No one smiled or seemed happy. But who of these people could have suffered more than he had, with four years lost, taken from him by betrayal? And the hour was coming when he would confront them, when his rage would explode and burn, when those who had betrayed him would despair unto death, when treachery would pay for what it had done.
Alexander Solzhenitsyn
b. 1918 (d. 2008)
Kislovodsk, Russia
Sometime around 1974, my aunt gave me a dog-eared, creased paperback copy of Cancer Ward. She was a registered nurse and so I thought this was some sort of training manual she was passing along. I took the book from her hands with a mixture of importance and apprehension. The red cover was barely hanging on like a loose tooth and there were more than 500 pages--far more than my 11-year-old mind could comprehend reading at that time. But read it I did. And, as the saying goes, my life has never been the same since. Apart from the Bible, it was the longest book I'd ever made it through in my young reading career to that point (with the Holy Word of God, I'd petered out in Leviticus, somewhere around the forty-seventh "begat"). Furthermore, it was interesting and, yes, a little depressing, but I stayed with it the whole way. It wasn't until last year that I finally read Solzhenitsyn's much-slimmer classic One Day in the Life of Ivan Denisovich, and while I was profoundly moved by that book as well, it will always be Cancer Ward which has a special place in my heart. Here are the opening lines:
On top of everything, the cancer wing was Number 13. Pavel Nikolayevich Rusanov had never been and could never be a superstitious person, but his heart sank when they wrote "Wing 13" on his admission card. They should have had the ingenuity to assign number 13 to some kind of prosthetic or intestinal department.
Grace Paley
b. 1922 (d. 2007)
The Bronx
Here is another writer who shaped the course of my life as a reader and a budding author. This time, it didn't take 550 pages; it only took 790 words. More specifically, the short-short story "Wants" which I believe I first read in an anthology edited by Irving Howe and Ilana Wiener Howe (Short Shorts) sometime in the 1980s. As with 99% of the people who have read "Wants," I sat there frozen after the last word, mouth dry, heart drumming. I knew I'd just experienced a level of craft I could never achieve. (The other 1% of "Wants"'s readers, by the way, are dead...and how they managed to read the story from their coffins is beyond me.) A few years ago, I read Paley's Collected Stories and my first impressions were confirmed: she was not only a remarkable artisan of words, she was a fierce feminist and a staunch believer in the resiliency of the human spirit. There will never be another Grace Paley, which is a good thing. I'd hate to see strivers hurt themselves trying to climb up to where she stood above the rest of us. The opening lines of "Wants":
I saw my ex-husband in the street. I was sitting on the steps of the new library.

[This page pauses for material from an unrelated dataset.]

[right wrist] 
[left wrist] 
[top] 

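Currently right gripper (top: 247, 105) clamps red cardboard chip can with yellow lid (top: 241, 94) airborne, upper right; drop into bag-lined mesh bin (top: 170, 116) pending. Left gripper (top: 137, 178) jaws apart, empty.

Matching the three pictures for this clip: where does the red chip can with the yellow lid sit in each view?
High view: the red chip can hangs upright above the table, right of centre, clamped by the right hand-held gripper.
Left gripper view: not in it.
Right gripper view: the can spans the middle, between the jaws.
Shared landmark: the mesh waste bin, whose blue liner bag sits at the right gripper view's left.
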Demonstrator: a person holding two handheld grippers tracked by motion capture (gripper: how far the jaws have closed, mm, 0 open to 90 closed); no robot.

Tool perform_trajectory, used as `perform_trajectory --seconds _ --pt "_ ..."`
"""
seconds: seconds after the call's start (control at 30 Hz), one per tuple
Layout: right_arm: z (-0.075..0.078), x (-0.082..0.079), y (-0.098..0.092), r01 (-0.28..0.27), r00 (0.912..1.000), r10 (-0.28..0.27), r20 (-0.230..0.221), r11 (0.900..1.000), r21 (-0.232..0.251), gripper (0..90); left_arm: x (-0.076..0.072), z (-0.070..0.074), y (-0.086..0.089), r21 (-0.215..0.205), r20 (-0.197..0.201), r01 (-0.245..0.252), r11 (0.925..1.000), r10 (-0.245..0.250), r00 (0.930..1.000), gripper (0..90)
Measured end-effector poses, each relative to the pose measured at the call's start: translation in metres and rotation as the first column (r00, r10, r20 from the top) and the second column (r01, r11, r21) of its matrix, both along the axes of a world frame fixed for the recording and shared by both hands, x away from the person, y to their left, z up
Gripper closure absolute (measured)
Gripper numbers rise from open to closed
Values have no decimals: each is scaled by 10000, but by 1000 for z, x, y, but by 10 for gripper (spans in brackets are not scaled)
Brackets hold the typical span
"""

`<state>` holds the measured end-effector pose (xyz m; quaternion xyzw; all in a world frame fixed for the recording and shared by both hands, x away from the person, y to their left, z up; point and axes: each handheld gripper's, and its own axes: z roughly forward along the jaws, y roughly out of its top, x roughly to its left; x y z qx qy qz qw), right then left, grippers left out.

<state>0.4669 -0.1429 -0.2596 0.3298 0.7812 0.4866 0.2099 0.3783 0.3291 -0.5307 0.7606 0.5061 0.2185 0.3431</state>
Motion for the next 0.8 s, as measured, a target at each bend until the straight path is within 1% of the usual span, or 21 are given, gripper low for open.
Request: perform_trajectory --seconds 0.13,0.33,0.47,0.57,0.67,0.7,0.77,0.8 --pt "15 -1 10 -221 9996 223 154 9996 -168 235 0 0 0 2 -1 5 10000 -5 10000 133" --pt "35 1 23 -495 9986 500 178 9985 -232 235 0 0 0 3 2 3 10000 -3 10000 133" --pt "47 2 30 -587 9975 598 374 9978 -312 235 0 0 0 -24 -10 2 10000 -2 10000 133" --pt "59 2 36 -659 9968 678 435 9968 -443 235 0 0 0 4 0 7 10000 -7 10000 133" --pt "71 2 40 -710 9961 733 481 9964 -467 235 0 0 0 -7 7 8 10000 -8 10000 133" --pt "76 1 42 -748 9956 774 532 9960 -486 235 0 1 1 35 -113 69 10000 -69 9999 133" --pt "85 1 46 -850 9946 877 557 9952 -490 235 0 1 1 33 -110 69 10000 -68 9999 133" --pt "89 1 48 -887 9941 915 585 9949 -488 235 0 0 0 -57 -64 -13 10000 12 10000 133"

Hello, my life, I said. We had once been married for twenty-seven years, so I felt justified.
He said, What? What life? No life of mine.

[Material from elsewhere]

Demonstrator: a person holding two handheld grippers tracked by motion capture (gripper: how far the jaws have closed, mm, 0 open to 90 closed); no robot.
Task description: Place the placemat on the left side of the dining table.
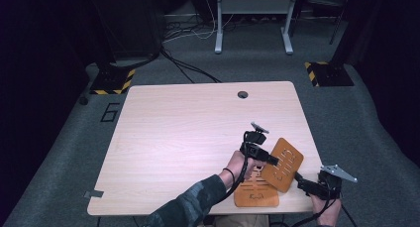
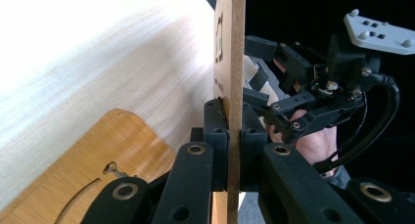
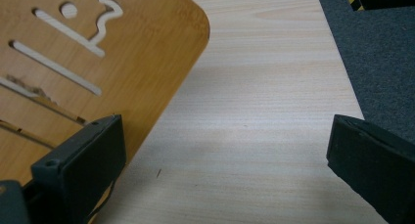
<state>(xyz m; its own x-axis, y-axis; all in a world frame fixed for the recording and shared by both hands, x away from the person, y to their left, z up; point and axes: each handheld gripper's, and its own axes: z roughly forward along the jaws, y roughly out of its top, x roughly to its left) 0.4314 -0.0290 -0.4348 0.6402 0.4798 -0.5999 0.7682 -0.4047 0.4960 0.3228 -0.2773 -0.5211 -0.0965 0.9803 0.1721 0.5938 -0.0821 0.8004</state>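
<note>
Lower right of the high view: one cut-out board (image 1: 256, 192) lies flat at the bench (image 1: 188, 133) near edge. A second board (image 1: 283, 163) overlaps its upper right corner, between left gripper (image 1: 271, 160) and right gripper (image 1: 301, 180).

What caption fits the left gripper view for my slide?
Left gripper clamped on the edge of an upright slotted wooden panel, a second panel flat on the table, right gripper beyond.

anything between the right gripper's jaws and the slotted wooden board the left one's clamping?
Nothing: right gripper view shows bare table between right gripper and board.
</note>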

I said, O.K. I don’t argue when there’s real disagreement. I got up and went into the library to see how much I owed them.

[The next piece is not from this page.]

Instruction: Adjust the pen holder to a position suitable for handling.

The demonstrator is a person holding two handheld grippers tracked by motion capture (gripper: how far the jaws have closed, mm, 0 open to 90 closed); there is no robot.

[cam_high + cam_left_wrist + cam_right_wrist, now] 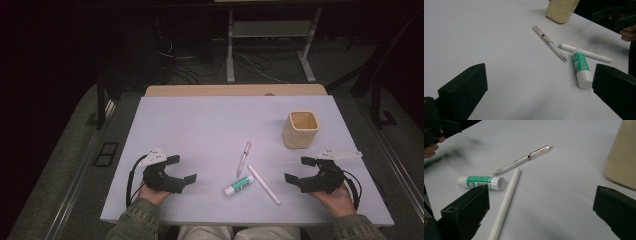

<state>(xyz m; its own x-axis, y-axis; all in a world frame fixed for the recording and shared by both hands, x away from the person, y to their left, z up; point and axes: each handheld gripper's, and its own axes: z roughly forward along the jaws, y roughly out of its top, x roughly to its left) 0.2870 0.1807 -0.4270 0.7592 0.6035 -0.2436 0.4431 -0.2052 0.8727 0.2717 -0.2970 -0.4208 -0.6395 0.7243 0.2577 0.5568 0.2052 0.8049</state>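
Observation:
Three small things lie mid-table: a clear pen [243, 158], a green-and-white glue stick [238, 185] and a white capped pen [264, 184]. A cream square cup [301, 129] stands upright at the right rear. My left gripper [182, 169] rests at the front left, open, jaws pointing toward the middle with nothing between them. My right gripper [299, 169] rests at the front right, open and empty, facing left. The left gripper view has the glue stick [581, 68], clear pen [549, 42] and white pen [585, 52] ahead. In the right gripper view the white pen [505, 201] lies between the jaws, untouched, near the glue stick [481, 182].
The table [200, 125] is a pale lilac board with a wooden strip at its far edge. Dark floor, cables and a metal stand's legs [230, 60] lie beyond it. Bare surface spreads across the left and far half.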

The librarian said $32 even and you’ve owed it for eighteen years. I didn’t deny anything. Because I don’t understand how time passes. I have had those books. I have often thought of them. The library is only two blocks away.
My ex-husband followed me to the Books Returned desk. He interrupted the librarian, who had more to tell. In many ways, he said, as I look back, I attribute the dissolution of our marriage to the fact that you never invited the Bertrams to dinner.